*WHAT YOU NEED TO DO*. Print the data below exactly, but only the lines from the one containing "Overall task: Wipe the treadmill" down to the one containing "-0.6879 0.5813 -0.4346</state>", inclusive.

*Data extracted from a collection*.
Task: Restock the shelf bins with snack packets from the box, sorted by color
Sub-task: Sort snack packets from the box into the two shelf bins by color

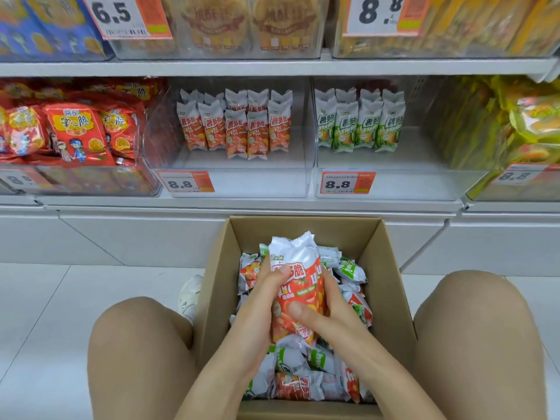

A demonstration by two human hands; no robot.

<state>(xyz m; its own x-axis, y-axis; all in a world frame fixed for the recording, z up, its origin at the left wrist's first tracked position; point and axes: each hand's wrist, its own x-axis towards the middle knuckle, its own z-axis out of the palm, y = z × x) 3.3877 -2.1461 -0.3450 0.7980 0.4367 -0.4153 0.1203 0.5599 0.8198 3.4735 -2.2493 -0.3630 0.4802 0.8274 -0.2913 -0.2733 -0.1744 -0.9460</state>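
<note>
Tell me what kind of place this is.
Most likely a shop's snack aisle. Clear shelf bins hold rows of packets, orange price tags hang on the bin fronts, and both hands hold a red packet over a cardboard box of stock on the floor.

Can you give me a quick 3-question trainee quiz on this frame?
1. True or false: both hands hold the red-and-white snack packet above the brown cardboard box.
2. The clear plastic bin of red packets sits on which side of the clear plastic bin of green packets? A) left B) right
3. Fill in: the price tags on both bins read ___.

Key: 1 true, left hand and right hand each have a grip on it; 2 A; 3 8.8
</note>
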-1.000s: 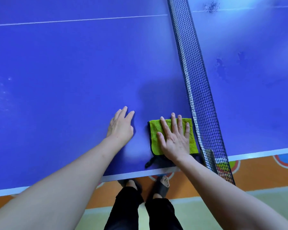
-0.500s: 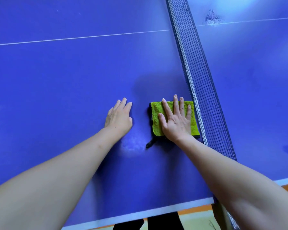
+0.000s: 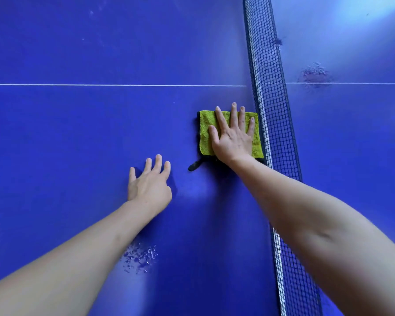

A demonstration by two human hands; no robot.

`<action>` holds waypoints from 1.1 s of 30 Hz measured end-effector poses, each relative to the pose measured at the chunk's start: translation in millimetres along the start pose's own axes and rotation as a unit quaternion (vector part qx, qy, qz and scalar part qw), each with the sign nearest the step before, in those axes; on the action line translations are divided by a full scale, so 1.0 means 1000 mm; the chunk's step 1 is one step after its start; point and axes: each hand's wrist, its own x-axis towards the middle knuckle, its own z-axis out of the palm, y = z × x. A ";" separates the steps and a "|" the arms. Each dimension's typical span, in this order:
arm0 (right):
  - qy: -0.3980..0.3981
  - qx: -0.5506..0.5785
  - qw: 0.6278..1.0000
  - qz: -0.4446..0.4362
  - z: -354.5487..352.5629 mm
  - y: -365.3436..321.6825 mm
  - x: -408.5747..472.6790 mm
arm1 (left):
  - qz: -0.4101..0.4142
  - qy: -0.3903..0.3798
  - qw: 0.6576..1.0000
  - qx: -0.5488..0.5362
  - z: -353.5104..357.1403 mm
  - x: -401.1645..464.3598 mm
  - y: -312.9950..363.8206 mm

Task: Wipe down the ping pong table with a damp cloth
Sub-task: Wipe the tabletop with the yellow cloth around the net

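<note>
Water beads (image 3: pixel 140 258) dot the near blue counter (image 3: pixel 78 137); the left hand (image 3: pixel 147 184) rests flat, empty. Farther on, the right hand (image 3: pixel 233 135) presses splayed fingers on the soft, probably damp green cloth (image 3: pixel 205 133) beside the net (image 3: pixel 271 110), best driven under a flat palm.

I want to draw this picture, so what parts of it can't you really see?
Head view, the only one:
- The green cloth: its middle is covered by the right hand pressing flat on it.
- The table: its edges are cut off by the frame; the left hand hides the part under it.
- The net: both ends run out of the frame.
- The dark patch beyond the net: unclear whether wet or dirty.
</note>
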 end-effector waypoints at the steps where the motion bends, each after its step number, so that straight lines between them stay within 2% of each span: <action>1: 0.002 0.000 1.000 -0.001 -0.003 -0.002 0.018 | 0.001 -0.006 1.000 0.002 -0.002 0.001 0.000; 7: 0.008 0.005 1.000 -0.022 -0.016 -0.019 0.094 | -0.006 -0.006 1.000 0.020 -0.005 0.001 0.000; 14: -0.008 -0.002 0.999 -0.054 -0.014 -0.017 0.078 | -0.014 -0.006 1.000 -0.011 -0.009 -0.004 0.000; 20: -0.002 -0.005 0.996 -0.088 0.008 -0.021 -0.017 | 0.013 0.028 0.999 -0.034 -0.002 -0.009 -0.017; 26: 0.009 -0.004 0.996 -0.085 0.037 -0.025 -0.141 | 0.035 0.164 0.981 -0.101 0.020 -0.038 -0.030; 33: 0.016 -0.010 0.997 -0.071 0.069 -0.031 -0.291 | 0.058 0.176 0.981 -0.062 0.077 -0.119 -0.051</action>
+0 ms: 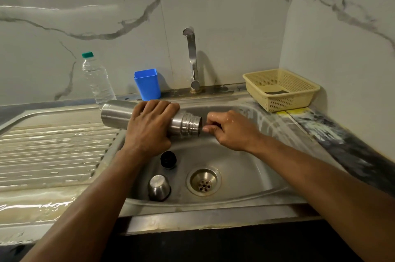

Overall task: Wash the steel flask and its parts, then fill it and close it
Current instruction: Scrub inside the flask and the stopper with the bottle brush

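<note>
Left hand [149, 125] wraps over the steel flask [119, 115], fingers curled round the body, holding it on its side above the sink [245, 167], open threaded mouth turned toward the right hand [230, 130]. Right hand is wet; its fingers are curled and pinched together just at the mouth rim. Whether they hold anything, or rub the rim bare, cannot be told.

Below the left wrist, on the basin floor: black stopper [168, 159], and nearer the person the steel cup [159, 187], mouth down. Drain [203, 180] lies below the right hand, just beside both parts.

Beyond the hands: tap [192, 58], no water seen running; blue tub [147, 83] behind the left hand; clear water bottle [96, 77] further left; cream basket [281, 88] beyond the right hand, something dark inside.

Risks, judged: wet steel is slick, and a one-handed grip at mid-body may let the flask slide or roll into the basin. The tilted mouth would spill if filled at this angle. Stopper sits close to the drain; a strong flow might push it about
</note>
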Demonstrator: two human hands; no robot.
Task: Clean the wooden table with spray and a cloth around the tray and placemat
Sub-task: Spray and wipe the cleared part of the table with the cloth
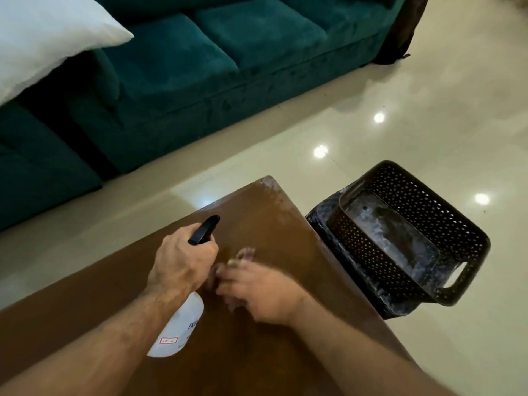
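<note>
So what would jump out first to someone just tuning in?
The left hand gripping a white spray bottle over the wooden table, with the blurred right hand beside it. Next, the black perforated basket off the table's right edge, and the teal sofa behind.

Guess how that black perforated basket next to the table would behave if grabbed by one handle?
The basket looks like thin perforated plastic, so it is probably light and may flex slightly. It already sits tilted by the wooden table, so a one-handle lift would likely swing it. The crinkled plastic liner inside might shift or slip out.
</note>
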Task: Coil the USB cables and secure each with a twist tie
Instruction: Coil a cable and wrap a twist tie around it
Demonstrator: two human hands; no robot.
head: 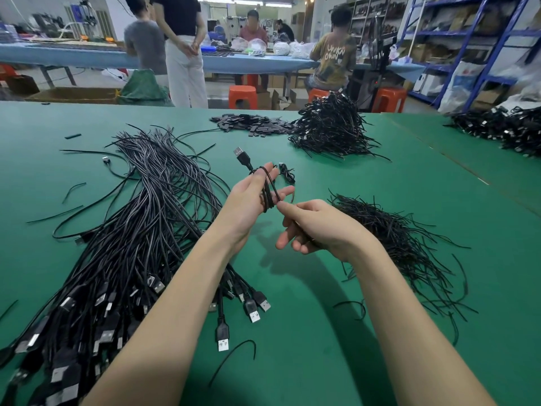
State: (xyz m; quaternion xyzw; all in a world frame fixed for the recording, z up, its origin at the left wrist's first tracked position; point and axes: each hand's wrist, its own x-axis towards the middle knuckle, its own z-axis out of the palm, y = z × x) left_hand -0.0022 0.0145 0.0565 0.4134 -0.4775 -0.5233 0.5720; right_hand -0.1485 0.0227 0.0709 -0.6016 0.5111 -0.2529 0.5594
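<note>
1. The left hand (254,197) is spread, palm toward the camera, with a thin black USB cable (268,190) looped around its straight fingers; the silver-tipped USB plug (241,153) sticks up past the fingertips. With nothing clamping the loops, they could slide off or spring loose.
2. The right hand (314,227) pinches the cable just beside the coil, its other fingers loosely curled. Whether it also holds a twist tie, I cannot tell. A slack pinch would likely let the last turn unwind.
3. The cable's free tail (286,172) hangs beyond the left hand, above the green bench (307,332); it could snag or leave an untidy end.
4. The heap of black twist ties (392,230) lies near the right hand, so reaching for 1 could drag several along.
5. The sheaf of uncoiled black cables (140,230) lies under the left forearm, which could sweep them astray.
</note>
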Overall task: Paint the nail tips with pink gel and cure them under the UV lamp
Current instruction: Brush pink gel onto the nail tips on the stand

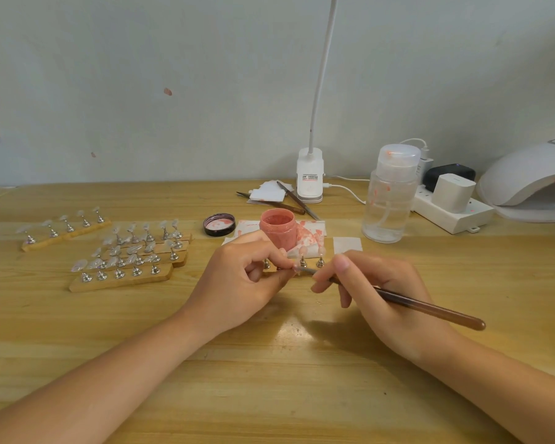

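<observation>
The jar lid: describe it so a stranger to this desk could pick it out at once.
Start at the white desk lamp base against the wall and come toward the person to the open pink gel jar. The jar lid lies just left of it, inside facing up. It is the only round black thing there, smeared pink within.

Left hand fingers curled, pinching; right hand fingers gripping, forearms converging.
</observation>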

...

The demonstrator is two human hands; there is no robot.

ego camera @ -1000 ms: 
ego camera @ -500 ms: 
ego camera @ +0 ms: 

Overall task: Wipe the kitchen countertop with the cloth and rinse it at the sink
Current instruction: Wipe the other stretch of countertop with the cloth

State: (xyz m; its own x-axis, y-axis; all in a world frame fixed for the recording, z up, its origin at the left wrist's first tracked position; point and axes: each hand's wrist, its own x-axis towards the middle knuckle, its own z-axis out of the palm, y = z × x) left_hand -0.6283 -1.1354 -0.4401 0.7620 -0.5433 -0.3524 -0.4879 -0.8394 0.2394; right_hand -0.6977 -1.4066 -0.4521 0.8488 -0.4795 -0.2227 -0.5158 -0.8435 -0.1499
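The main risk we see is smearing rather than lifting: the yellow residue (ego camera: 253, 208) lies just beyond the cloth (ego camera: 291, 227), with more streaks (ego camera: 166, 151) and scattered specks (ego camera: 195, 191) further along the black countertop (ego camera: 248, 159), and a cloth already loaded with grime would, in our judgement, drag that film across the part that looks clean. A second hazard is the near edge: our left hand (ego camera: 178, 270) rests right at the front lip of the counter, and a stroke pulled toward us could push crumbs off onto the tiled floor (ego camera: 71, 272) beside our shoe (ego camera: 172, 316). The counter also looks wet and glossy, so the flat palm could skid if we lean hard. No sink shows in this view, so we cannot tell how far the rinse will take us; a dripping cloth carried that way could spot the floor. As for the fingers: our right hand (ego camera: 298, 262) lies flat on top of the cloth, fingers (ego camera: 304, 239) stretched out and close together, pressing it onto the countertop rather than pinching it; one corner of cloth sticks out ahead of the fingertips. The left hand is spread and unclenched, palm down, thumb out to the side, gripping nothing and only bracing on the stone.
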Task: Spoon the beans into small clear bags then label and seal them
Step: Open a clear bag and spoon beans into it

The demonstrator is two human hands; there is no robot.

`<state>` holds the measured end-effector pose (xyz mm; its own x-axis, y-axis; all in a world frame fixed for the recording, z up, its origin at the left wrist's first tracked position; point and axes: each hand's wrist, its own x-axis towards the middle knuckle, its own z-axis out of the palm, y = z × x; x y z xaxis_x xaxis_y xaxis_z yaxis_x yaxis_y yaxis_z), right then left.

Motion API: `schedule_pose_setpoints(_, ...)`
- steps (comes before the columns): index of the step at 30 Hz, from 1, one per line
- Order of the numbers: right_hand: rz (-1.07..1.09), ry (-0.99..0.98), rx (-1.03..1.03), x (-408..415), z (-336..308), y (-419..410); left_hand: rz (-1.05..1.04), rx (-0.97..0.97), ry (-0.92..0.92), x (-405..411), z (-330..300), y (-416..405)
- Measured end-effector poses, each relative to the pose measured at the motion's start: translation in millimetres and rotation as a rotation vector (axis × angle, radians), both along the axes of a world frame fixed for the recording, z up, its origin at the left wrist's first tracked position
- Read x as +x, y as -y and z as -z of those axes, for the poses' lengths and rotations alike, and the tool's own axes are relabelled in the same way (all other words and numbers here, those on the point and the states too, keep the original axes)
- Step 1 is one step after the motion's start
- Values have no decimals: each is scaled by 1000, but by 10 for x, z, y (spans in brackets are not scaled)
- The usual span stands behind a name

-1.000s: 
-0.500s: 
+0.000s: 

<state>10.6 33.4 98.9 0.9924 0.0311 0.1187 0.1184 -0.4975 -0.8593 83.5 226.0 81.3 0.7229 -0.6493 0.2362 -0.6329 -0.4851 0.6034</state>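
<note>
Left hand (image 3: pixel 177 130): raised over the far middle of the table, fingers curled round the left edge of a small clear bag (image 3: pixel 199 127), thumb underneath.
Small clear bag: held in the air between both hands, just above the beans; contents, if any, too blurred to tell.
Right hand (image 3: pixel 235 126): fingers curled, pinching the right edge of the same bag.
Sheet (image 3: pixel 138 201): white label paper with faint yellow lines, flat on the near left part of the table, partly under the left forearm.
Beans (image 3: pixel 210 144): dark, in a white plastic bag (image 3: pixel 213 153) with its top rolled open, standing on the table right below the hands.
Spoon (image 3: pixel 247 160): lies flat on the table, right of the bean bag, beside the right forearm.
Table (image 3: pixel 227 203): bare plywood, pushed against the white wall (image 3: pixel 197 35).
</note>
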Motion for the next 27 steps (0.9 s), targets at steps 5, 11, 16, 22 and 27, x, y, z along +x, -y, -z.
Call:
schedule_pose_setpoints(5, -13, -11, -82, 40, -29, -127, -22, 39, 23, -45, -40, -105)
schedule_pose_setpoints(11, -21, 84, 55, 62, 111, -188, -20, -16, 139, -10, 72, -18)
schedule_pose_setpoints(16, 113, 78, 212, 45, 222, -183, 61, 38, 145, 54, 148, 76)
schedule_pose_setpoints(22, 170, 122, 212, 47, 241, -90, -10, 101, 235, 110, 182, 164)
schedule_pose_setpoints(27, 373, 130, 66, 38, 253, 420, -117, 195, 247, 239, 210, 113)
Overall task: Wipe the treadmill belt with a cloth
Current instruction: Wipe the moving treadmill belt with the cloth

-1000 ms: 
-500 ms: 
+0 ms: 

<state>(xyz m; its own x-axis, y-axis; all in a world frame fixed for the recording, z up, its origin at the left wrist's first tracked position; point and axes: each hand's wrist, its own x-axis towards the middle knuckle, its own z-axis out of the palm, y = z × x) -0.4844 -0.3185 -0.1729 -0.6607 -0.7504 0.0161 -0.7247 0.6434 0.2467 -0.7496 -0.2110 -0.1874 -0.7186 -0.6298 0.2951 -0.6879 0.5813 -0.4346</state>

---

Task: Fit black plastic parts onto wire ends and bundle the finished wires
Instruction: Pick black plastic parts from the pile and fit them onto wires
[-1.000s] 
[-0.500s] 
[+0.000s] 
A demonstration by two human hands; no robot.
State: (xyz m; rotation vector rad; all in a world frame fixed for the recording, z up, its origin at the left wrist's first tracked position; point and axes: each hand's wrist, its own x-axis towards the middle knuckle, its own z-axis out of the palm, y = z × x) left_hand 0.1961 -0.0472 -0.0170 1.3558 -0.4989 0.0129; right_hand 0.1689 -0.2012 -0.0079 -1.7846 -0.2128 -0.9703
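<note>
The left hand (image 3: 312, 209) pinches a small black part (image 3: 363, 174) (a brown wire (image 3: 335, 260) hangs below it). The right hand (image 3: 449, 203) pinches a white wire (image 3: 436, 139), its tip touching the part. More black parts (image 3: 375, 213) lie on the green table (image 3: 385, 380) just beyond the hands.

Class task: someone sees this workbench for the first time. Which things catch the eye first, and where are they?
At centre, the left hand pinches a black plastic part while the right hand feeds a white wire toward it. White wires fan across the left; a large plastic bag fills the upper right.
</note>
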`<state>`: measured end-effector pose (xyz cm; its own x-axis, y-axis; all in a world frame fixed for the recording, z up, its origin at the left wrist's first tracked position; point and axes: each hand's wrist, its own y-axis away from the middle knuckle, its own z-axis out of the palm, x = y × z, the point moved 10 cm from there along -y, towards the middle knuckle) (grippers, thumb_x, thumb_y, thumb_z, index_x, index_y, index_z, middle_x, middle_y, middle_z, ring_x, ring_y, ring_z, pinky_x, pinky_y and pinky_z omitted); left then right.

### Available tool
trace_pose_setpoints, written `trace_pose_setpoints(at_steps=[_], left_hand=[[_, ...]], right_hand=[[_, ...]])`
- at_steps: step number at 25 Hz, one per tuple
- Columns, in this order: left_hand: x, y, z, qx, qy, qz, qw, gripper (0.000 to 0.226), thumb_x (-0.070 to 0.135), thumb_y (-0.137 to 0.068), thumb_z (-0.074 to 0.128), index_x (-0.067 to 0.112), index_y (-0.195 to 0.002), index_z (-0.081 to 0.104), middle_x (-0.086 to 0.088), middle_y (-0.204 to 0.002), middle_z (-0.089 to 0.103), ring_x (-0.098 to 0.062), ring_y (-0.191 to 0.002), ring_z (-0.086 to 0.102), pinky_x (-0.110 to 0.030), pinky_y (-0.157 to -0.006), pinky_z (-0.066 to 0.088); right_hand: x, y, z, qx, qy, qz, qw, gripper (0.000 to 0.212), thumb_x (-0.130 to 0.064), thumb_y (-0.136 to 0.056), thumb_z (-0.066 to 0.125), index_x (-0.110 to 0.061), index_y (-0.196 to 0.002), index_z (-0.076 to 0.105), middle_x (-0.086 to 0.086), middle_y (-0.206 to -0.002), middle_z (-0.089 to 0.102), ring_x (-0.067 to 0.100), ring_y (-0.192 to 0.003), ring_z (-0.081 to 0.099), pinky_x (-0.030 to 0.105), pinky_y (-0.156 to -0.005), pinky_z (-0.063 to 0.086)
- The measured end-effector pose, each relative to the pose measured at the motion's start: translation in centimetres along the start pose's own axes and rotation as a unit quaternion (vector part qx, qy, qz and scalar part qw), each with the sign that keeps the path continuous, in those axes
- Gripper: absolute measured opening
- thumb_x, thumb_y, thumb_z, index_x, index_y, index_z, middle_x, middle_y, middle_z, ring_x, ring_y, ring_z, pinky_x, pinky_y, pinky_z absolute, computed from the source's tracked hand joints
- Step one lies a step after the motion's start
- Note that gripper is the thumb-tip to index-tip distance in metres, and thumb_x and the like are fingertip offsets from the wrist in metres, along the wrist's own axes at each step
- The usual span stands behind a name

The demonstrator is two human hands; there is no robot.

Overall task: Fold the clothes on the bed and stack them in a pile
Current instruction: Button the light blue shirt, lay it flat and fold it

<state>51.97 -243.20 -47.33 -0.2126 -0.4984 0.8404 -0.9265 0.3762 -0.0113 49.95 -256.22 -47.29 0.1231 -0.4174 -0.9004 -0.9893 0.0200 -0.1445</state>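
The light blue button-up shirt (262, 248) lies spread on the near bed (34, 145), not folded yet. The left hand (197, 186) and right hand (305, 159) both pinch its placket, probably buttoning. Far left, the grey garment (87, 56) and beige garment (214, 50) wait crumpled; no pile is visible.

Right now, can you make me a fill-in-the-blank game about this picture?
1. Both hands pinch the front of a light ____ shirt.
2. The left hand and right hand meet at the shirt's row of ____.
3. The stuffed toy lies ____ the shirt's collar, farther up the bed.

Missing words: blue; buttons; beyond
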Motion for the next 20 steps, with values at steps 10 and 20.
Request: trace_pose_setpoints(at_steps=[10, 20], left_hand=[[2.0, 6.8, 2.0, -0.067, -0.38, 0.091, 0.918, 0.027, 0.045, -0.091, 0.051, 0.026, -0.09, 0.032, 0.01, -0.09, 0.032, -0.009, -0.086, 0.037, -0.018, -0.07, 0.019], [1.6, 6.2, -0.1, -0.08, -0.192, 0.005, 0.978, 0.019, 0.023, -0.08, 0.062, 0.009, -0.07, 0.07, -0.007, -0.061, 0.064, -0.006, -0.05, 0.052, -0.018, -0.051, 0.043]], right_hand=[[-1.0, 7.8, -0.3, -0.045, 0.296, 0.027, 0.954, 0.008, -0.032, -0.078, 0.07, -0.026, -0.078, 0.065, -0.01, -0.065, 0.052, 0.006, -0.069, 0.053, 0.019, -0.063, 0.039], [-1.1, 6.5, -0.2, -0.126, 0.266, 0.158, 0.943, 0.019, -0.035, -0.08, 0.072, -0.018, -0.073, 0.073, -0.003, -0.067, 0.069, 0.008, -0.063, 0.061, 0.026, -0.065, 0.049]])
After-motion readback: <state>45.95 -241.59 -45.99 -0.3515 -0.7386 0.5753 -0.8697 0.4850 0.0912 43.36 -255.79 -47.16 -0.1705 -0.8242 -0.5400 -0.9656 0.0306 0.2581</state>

*RESULT OF THIS EXERCISE*.
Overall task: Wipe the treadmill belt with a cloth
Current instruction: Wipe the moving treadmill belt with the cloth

-1000 ms: 
-500 ms: 
+0 ms: 

<state>(xyz m; its own x-axis, y-axis; all in a world frame fixed for the recording, z up, its origin at the left wrist's first tracked position; point and axes: each hand's wrist, its own x-axis towards the middle knuckle, its own z-axis out of the palm, y = z × x) -0.4844 -0.3185 -0.1729 -0.6607 -0.7504 0.0161 -0.7247 0.6434 0.2467 -0.7496 -0.2110 -0.1874 -0.7186 -0.6298 0.2951 -0.6879 0.5813 -0.4346</state>

With that, the answer is done.